ユールベルとアンソニーは二人を玄関まで見送る。ユールベルは研究所まで送ると言ってくれたが、それは断った。道はわかっているし迷うことはないだろう。少し歩けば知った場所に出るのだ。
「じゃあまたね、ユールベル」
「今日はありがとう、来てくれて」
ユールベルは淡々と礼を述べる。
感情の見えない彼女を眺めながら、ジョシュは今日のことを思い返して少し不安になった。不快な思いをしなかっただろうか、自分たちを呼んだことを後悔していないだろうか、と——。
「姉さん」
アンソニーはユールベルの背後から声を掛けると、身を屈め、口もとを隠しながら彼女に何かを耳打ちする。その視線はちらりとジョシュに向けられた。あからさまに何らかの含みを持った意味ありげなものである。
——まさか!
ジョシュの頭にカッと血が上った。
「おまえ何を言った?!」
必死の勢いでアンソニーを追及するものの、彼はにこにこと微笑んだままで何も答えようとはしない。間違いない。アンソニーが言ったのは自分のことなのだ——。慌ててユールベルに振り向くと、みっともないくらいにあたふたと両手を動かしながら言う。

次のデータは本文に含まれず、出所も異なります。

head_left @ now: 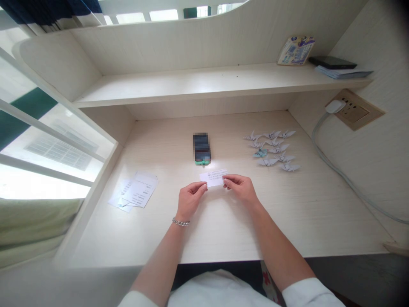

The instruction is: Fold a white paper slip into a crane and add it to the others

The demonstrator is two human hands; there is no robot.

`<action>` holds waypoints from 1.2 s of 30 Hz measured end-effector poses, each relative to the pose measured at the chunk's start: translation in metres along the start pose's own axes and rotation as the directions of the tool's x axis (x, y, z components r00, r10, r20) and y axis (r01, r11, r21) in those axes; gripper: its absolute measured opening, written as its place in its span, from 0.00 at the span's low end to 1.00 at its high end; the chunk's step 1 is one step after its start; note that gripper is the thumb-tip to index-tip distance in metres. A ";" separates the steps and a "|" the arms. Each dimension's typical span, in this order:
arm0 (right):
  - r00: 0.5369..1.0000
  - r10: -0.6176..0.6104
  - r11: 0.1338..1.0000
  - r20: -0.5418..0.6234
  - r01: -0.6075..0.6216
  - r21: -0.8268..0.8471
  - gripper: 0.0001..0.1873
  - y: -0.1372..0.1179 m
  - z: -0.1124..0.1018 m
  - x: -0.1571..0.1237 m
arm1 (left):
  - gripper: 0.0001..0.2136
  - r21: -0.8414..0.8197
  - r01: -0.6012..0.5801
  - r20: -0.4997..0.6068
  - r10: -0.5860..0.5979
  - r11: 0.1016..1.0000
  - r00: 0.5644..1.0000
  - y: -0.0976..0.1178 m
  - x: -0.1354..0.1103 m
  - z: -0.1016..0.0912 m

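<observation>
Both hands pinch a small white sheet of printed paper (214, 178) between them, just above the desk. My left hand (191, 197), with a chain bracelet at the wrist, grips its left edge. My right hand (240, 186) is closed on the right edge. Beyond the paper lies a phone (202, 147) with a blurred screen and a green lower end. Several folded paper cranes (277, 150) stand in rows to the right, mostly white, and one is a blue-green crane (260, 152). On the left, printed sheets (140, 192) lie overlapping.
A shelf (191, 83) runs across the back above the desk. On its right end are a colourful packet (295, 50), a dark flat box (332, 62) and papers (343, 73). A white cable (338, 172) hangs from the wall socket (356, 109). Window bars stand at left.
</observation>
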State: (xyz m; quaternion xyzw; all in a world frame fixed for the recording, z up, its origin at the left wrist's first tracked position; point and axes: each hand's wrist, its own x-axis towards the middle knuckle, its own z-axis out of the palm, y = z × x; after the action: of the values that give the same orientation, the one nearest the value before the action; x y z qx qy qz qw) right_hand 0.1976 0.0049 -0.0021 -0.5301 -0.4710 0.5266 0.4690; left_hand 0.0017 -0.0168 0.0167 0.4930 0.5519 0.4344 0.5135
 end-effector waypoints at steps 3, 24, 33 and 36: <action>1.000 0.001 0.999 0.002 -0.001 0.050 0.15 0.003 0.000 0.002 | 0.13 -0.043 0.009 -0.014 -0.009 0.999 1.000 -0.006 0.001 0.000; 0.973 0.145 0.988 0.179 -0.131 -0.088 0.13 -0.011 -0.005 0.012 | 0.12 0.034 0.034 0.336 -0.043 0.999 0.941 -0.002 0.047 0.004; 0.971 0.148 0.980 0.190 -0.170 0.106 0.18 0.002 -0.004 0.016 | 0.13 -0.020 0.030 0.278 -0.023 0.999 0.960 -0.013 0.054 -0.004; 0.972 0.117 0.984 0.204 -0.141 0.107 0.18 0.003 -0.006 0.015 | 0.12 -0.021 0.008 0.264 -0.002 1.000 0.964 -0.015 0.052 -0.004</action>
State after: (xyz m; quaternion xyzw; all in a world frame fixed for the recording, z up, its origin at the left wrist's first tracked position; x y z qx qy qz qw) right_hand 0.2032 0.0191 -0.0067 -0.4754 -0.4469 0.6333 0.4161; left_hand -0.0030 0.0325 -0.0046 0.5394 0.4749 0.3696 0.5890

「ユールベル、いま聞いたこと、聞かなかったことにしてくれ!」
ユールベルは無表情でジョシュを見つめたまま、小さな声でぼそりと言う。
「あしたの献立の話なんだけど……」
「……え?」
ジョシュは動きを止めたまま、ヒクリと顔を引きつらせた。
夜の帷が降りた道を、二人は並んで歩く。静かだった。ここに来るときは、付近の住民らしき人々とよく擦れ違ったが、さすがに夜ともなるとチラホラとしか歩いていない。
サイラスは星空を仰いでにっこりと微笑んだ。
「お姉さん思いのいい弟さんだったね」
「どこが!」
さんざん彼にからかわれたジョシュは、思わず感情的にそう返したものの、姉思いという部分に関しては同意見だった。ユールベルも彼を頼りにしているようだ。そうでなければ、レイモンドに襲われかけたことなど話したりはしないだろう。

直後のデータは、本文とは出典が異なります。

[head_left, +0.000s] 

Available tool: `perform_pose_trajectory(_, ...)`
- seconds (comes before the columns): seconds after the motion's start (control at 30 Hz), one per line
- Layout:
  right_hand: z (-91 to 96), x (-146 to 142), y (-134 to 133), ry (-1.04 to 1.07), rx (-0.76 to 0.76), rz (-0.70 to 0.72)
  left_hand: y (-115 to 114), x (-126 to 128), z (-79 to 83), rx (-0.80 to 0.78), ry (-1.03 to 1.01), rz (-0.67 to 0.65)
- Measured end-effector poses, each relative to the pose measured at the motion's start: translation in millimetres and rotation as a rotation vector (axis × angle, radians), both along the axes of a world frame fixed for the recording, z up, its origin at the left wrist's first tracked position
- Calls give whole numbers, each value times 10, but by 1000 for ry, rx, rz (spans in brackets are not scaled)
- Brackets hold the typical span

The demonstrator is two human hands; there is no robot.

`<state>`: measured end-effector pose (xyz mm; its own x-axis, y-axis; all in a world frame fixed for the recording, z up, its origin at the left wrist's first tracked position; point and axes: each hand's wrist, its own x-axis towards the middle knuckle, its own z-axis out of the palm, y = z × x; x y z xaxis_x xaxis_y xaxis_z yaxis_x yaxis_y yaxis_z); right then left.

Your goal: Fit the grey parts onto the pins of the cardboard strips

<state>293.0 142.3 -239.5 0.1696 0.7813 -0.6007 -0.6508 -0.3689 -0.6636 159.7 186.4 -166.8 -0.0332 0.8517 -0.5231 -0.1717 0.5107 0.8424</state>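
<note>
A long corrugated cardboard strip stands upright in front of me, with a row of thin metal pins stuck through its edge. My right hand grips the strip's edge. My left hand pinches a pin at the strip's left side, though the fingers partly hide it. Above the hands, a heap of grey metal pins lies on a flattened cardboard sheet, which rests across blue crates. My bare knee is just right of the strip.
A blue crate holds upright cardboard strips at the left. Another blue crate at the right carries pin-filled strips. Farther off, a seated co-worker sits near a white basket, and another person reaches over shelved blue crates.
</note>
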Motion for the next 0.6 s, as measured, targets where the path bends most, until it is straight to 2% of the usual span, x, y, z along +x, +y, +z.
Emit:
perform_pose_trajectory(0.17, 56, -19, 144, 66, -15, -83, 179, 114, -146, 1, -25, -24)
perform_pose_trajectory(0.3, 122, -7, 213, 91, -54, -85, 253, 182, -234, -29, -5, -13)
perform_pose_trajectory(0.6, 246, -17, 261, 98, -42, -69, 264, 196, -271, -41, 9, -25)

「あいつ、身近に頼れる人間がいたんだな。良かったよ」
「それが自分でなくて、本当は少し残念だったりする?」
サイラスの冗談めかしたような言葉が、ジョシュの胸にズクリと突き刺さる。
「バカ言うなよ」
少し歩調を早めながら、ジョシュは平静を装ってはぐらかすように答えた。
それが彼の精一杯だった。
「あまり変なことを言わないで」
ユールベルは玄関の鍵をかけながら、背後のアンソニーに少し怒ったようにそう言った。先ほどアンソニーが耳打ちしたことは献立の話などではなかった。咄嗟にユールベルがそう取り繕ったのである。
「姉さん、もしかして先生の方が好きだった?」
「あの人たちは、そういうのじゃない」
「僕はどっちでもいいと思っているよ」
ユールベルの話を聞いているのかいないのか、アンソニーは軽く笑いながら勝手なことを言う。どこまで本気で言っているのか、ユールベルにはわからなかった。ドアノブに掛けた手にギュッと力を込め、うつむいたまま小さな口を開く。
「アンソニー……私のこと、邪魔なの?」
その仄暗い声に、アンソニーはハッと息を呑んだ。
「ごめん、そんなつもりじゃなかった」
低く真面目な声でそう言うと、後ろからユールベルの細い身体を包み込むように抱きしめる。その動作は、まるで壊れ物を扱うかのような優しく慎重なものだった。
「ごめんなさい……」
ユールベルは涙まじりの掠れた声を落とした。そして、頼りない肩を震わせると、首が折れそうなほどに深くうつむいた。